You are of course correct that exploits allow malicious code to be run -- the 'drive-by' jailbreak using Safari to visit a malicious website was ample proof of that

 

[SomeDudeAsking]

Wirelessly posted (Mozilla/5.0 (iPhone; U; CPU iPhone OS 4_2_1 like Mac OS X; en-us) AppleWebKit/533.17.9 (KHTML, like Gecko) Mobile/8C148)

Show me the documentation where Apple actually says they have sandboxing.

 

[ianray]

That there is a an execution-level application sandbox is beyond dispute (or do you disagree?!).

Show me the documentation where Apple actually says they have sandboxing.

As already noted, application-level sandboxing: The Application Runtime Environment.

Perhaps we disagree over semantics?

 

[Schtibbie]

Wirelessly posted (Mozilla/5.0 (iPhone; U; CPU iPhone OS 4_2_1 like Mac OS X; en-us) AppleWebKit/533.17.9 (KHTML, like Gecko) Version/5.0.2 Mobile/8C148 Safari/6533.18.5)

It's hard to say whether Apple does any security testing at all. It's all reactionary, nothing is proactive.

Really? All reactionary? And your evidence for this is what exactly?

And iPhone apps are not sandboxed. Sandboxing is the ability to restrict privileges of malicious code that has successful executed an exploit. What Apple calls sandboxing is actually Steve Jobs marketing department.

Marketing, really? That there is a an execution-level application sandbox is beyond dispute (or do you disagree?!).

You are of course correct that exploits allow malicious code to be run -- the 'drive-by' jailbreak using Safari to visit a malicious website was ample proof of that

I read that apple document that mentions sandboxinf but it also points out that if your app suffers from a buffer overflow or something, bad-guy code will run. And remember that drive-by exploit that could jailbreak the entire phone (if it had been used in a nefarious way).
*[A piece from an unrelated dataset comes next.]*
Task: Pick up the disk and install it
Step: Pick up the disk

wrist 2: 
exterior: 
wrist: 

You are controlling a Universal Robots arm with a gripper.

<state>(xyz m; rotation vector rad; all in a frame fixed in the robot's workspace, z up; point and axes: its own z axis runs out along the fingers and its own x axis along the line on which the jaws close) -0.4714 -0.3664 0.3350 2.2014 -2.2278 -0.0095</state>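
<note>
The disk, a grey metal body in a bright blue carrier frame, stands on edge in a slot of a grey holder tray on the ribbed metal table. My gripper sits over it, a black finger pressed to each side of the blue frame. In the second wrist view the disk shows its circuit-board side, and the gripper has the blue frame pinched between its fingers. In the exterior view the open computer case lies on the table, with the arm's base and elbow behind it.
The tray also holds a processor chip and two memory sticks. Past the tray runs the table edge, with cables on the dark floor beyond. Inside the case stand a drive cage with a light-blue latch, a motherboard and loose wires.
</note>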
That's an indication that the low-level architecture let's the phone execute pretty much anything if that "anything" gets itself inserted in the right place.

 

[jdong]

How do you think a sandbox works?

If a successful buffer overflow is performed, you get the privileges of the SANDBOXED APPLICATION. Then, you must launch another exploit from within the sandbox using the facilities available to you to gain root.


For jailbreakme, the initial buffer overflow was in FreeType which gained access to Safari's domain. Then, an ioctl was used to the bpf kernel module which exploited a second vulnerability in the kernel to gain full system access.
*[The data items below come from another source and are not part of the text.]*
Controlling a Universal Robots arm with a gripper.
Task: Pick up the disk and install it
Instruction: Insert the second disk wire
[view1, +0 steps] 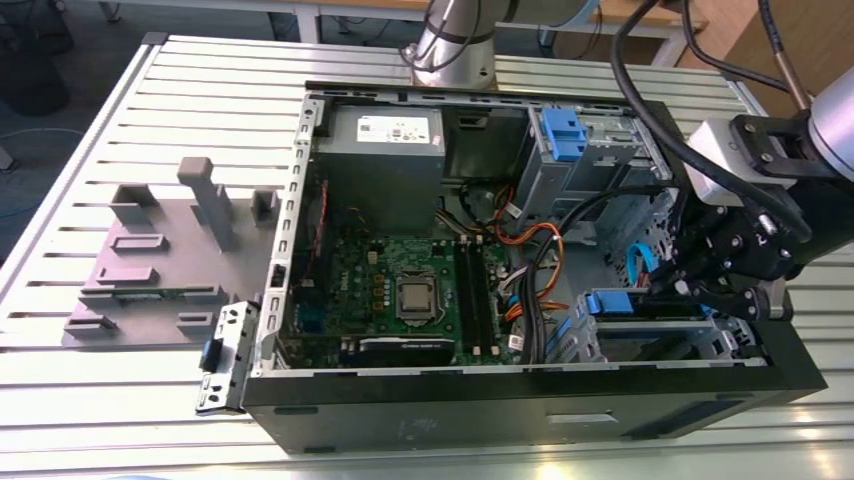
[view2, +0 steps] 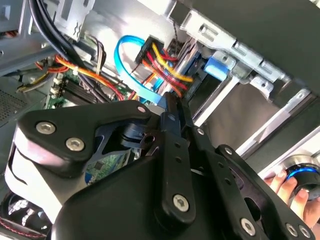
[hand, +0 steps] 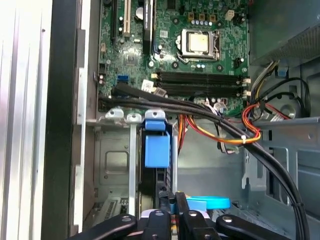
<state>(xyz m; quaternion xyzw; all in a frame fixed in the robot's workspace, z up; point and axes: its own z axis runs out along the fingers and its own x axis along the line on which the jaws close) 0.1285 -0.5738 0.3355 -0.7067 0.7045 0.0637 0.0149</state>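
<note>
The disk (view1: 617, 302) sits in the drive cage at the case's front corner, on the exterior view's right; mostly its blue plastic end shows. Both wrist views look along my fingers at that blue end (hand: 156, 150) (view2: 219, 67) between the cage's silver rails. My gripper (view1: 674, 290) reaches down into the case just beside the cage. Its black fingers are pressed together into one narrow tip (hand: 167, 182) (view2: 171, 100) that ends right at the disk's blue end. I see nothing held between them.
The open case (view1: 534, 385) lies on a slatted metal table (view1: 107, 400). Inside are a green board (view1: 400, 290), a grey metal box (view1: 384, 150), another cage with blue parts (view1: 561, 135) and thick cable bundles (hand: 220, 127). A grey fixture (view1: 160, 260) stands beside the case. A hand (view2: 285, 186) shows past the case wall.
</note>
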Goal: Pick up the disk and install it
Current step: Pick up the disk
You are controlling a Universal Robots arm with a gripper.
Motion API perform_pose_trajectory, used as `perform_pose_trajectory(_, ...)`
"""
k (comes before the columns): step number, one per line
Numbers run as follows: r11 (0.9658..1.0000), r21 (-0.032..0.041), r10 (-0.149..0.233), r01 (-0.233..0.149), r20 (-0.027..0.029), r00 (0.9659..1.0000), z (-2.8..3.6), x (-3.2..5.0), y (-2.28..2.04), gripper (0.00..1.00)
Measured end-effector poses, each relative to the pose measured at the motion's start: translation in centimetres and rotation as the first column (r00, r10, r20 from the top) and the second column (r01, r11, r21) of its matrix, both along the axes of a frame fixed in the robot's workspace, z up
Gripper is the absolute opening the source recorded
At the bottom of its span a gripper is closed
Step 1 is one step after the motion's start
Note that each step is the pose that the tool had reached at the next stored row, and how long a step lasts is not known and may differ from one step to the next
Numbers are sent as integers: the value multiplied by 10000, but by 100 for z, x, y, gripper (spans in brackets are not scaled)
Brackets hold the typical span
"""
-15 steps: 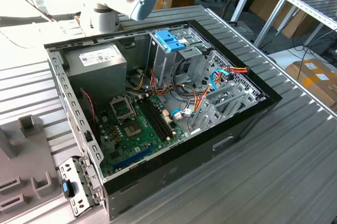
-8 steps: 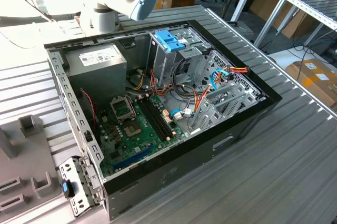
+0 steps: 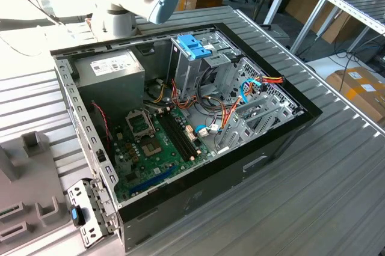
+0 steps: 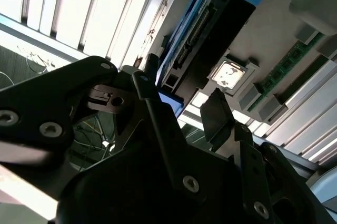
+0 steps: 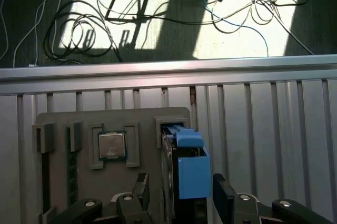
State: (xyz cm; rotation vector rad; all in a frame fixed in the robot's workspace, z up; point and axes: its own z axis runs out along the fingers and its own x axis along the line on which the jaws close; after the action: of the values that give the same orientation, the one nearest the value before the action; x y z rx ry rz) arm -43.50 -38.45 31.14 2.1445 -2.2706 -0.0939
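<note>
The disk, a dark body with light-blue rails, stands on edge in a slot of a grey fixture plate. My gripper is open and straddles the disk, one black finger on each side, with a small gap to it. In the second wrist view the disk runs away from the gripper, its blue end between the fingertips. The open computer case lies on the table in the exterior view.
The fixture plate also holds a processor chip and memory sticks. Beyond the slatted table edge is floor with loose cables. Inside the case are a blue-handled drive cage, a motherboard and a power supply.
</note>
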Motion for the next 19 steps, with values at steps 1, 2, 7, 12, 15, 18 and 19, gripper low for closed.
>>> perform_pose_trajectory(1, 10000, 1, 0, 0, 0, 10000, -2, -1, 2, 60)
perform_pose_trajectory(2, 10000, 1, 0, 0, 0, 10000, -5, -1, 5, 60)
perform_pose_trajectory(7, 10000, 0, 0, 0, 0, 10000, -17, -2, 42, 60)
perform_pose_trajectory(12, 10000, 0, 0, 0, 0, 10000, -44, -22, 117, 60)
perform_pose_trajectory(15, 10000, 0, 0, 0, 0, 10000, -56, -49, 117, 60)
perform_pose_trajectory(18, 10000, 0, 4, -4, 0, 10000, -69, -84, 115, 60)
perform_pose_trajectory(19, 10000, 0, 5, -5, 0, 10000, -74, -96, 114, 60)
Applications on iOS are sandboxed via the same TrustedBSD-based mandatory access control framework (Seatbelt) that was ported to OS X back in the days of Leopard. This is a kernel enforced sandbox similar to SELinux/AppArmor, but suffers from the same caveats. The only way to stop the second attack vector is to severely restrict what applications inside a sandbox are allowed to do on the system, which means further placing restrictions on what app developers are allowed to do via the iOS SDK, which clearly nobody wants.


(BTW, most jailbreak apps do not run inside any sandbox. Take that information however you like.)